BEGIN Given data

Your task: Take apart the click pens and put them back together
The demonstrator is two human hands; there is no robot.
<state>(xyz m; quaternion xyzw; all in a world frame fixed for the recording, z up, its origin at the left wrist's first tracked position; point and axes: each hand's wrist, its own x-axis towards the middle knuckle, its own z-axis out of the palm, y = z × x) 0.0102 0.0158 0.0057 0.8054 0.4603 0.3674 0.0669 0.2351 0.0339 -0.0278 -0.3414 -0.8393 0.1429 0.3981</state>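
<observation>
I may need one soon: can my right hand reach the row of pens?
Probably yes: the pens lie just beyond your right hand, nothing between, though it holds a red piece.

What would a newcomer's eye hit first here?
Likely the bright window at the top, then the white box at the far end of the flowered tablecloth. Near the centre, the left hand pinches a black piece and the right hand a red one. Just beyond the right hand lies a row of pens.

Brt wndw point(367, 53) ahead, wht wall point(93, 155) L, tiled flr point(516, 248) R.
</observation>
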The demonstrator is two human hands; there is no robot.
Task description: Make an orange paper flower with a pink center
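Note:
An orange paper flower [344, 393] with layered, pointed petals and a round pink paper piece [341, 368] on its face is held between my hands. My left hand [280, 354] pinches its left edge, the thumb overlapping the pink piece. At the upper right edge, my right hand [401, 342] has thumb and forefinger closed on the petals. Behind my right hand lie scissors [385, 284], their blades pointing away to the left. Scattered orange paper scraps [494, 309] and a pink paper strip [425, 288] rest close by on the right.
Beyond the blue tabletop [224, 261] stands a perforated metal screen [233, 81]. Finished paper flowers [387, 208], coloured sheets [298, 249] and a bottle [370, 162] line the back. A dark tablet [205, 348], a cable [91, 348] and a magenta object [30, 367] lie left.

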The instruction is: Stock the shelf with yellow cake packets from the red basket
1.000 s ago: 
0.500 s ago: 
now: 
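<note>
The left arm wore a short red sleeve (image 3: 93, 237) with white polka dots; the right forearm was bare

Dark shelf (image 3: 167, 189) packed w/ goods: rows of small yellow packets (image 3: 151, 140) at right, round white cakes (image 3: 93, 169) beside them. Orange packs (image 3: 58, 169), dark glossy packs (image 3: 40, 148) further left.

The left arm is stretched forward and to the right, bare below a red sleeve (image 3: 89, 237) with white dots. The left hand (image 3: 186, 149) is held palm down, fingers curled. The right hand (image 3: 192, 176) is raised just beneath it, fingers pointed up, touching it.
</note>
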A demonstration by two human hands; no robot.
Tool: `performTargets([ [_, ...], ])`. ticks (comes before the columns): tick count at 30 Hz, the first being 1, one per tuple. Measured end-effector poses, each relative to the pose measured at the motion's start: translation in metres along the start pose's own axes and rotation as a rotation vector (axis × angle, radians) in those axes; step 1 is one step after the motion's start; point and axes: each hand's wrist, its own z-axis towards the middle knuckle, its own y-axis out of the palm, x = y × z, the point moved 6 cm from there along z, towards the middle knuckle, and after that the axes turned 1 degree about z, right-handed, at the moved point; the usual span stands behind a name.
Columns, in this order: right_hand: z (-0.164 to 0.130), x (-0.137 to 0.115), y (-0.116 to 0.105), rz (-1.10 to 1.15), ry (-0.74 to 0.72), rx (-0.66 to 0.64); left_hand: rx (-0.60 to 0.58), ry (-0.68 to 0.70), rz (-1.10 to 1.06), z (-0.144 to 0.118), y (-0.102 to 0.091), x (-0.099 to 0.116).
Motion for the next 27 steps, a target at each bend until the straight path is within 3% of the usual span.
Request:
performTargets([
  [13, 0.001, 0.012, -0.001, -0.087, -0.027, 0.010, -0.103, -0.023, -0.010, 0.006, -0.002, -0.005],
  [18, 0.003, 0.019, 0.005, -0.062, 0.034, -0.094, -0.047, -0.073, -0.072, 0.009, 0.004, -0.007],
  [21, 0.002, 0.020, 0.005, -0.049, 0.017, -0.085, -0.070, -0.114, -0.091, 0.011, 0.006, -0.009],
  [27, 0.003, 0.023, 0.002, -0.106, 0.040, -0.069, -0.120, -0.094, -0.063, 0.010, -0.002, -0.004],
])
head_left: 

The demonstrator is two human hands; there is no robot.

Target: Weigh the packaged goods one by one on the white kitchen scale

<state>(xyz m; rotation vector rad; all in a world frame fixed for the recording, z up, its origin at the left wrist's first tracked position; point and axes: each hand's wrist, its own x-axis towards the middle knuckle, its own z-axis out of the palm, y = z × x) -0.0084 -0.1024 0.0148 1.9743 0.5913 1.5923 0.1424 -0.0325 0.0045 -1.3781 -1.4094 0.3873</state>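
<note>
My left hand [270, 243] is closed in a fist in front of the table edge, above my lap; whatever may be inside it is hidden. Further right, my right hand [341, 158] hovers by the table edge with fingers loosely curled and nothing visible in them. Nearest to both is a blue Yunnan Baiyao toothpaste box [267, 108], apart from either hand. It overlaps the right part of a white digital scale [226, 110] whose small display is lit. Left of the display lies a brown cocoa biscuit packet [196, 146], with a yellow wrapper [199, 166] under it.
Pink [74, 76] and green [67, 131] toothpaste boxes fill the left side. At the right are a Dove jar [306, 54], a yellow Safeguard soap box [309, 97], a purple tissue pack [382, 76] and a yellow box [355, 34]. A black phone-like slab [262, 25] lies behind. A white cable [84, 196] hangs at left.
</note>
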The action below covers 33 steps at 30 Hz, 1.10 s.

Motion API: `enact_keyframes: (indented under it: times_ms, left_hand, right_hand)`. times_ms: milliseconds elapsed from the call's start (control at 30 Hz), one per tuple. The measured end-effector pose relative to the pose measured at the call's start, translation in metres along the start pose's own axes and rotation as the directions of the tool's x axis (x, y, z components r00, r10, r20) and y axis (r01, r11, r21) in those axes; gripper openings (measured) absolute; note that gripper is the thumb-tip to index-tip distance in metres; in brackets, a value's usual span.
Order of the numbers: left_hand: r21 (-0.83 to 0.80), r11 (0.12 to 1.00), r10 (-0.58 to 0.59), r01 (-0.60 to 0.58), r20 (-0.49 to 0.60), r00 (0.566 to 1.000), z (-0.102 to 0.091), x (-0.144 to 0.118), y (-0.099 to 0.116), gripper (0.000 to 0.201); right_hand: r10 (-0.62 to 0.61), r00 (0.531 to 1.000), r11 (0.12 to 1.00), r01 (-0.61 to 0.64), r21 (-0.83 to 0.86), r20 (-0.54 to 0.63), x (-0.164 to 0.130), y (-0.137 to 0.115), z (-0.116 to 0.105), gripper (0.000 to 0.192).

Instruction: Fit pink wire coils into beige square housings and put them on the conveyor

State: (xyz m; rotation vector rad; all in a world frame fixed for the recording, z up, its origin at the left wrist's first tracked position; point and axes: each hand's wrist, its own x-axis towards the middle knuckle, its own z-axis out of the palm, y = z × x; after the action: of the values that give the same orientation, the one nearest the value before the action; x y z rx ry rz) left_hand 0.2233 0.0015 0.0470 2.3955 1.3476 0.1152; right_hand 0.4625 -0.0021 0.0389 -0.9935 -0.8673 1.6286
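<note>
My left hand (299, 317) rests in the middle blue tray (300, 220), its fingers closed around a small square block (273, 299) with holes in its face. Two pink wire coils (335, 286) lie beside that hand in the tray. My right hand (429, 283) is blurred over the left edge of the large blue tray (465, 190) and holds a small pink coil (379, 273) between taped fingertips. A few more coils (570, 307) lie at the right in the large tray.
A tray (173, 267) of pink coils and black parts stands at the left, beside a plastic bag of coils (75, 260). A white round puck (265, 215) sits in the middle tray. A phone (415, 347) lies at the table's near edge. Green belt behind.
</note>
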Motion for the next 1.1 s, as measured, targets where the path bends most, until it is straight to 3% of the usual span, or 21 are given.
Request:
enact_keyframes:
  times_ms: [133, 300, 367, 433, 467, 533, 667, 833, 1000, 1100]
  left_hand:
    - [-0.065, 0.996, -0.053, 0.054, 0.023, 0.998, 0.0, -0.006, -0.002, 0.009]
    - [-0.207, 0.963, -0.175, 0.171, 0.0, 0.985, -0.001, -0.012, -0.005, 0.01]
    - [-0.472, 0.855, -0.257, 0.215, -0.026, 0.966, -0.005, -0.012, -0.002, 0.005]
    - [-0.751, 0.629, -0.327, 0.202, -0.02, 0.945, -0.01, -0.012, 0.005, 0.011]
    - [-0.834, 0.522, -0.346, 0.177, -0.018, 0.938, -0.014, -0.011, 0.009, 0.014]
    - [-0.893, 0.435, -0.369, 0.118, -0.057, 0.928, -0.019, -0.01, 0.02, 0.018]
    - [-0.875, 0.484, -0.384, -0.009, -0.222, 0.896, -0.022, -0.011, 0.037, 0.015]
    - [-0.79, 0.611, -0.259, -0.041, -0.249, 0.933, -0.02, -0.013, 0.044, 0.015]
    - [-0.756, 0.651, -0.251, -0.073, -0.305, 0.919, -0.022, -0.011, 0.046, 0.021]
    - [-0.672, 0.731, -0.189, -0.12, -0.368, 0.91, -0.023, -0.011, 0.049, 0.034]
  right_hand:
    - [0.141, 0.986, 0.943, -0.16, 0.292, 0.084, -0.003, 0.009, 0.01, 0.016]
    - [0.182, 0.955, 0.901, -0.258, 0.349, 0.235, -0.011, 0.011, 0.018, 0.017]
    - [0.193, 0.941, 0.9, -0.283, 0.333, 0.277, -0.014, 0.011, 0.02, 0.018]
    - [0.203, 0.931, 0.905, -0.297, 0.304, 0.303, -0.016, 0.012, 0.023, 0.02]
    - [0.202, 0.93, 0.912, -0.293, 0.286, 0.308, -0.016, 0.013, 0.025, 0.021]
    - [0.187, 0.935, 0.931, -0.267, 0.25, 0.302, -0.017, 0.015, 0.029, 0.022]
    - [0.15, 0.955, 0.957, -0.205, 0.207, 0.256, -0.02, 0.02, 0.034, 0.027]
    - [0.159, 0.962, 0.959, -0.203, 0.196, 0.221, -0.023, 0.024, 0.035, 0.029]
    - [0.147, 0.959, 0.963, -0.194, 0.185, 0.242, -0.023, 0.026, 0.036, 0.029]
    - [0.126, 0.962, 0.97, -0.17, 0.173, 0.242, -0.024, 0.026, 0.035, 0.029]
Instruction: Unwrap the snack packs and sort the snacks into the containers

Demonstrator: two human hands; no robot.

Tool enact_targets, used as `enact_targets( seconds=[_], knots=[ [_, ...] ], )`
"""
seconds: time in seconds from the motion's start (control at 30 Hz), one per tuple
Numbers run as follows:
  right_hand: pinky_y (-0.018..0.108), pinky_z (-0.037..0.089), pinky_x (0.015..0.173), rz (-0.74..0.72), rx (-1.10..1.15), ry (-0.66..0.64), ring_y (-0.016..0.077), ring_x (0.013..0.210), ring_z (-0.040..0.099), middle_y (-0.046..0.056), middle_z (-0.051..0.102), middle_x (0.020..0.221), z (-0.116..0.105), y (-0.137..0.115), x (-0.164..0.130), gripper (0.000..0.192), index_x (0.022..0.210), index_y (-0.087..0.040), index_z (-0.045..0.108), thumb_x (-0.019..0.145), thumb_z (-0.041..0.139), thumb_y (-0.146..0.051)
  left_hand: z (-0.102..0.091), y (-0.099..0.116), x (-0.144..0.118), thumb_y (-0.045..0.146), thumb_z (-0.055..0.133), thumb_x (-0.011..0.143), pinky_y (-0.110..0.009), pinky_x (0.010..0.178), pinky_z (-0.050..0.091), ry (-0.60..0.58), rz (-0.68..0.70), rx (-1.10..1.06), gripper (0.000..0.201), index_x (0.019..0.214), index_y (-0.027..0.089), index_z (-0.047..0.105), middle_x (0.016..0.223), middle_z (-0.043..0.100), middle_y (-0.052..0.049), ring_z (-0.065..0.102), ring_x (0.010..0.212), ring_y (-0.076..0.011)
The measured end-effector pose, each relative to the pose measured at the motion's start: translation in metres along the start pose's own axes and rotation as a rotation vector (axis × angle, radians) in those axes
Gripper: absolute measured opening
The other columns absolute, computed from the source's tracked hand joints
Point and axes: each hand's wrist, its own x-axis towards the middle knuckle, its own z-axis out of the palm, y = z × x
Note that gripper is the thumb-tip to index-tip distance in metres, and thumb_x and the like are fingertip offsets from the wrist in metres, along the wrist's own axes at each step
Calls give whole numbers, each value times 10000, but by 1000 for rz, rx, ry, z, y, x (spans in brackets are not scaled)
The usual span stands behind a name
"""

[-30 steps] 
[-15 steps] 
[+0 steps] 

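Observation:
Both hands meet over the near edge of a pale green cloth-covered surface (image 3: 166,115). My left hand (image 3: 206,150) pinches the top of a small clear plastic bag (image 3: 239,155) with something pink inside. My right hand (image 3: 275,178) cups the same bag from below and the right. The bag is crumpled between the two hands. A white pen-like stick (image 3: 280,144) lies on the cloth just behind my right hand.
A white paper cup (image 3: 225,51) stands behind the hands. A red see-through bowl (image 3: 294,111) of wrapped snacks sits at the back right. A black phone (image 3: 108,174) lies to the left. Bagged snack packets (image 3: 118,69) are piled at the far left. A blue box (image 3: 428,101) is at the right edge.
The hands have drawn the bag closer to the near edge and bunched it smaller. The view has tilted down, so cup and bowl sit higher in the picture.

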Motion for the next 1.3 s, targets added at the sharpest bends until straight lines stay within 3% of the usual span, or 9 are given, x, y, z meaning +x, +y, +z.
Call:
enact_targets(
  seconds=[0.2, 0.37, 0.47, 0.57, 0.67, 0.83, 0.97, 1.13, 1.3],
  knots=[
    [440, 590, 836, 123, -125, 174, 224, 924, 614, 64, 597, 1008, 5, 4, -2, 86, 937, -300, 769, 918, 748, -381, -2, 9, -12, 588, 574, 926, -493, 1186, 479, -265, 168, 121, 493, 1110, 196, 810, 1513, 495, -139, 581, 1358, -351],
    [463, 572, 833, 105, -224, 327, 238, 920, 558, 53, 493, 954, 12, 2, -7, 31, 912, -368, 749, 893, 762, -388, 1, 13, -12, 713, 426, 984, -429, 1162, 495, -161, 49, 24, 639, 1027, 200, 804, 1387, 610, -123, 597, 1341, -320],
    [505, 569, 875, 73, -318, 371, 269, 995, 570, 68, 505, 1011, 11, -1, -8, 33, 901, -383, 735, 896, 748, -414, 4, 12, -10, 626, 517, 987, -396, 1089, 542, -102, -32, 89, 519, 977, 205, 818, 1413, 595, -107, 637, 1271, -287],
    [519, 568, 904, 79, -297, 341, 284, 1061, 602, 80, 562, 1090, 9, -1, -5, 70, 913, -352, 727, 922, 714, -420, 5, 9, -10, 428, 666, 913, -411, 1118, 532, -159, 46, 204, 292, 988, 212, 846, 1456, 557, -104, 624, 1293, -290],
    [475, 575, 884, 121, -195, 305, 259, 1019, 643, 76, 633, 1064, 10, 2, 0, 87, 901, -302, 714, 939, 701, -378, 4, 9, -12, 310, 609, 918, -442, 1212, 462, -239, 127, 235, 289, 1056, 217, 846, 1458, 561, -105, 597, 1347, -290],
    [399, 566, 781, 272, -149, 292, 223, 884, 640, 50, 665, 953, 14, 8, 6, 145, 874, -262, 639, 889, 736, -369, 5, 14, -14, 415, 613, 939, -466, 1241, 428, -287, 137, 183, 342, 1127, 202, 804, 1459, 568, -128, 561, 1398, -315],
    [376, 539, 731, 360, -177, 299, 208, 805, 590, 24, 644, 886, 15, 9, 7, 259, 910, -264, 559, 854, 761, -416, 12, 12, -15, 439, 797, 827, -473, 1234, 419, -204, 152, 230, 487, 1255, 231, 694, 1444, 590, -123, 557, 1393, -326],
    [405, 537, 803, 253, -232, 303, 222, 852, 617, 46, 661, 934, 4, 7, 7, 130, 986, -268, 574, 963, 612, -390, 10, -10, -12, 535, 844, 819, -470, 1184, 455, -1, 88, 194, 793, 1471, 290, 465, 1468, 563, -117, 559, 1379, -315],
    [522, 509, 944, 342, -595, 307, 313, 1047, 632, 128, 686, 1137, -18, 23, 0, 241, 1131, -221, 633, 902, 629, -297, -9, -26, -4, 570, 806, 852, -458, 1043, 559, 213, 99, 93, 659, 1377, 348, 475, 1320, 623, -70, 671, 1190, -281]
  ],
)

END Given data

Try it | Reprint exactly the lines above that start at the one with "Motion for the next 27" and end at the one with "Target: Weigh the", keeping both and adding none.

Task result |
Motion for the next 27 steps, a target at each bend until the straight path is within 3% of the usual span.
Request:
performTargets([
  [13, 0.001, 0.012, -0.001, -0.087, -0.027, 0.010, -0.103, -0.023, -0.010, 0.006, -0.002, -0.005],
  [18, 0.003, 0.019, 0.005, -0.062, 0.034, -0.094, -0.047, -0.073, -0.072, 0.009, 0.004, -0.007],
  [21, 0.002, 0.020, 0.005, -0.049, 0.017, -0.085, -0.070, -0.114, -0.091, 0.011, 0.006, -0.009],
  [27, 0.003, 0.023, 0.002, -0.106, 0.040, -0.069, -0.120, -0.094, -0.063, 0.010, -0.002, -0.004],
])
head_left: 

The demonstrator is two human hands; there is no robot.

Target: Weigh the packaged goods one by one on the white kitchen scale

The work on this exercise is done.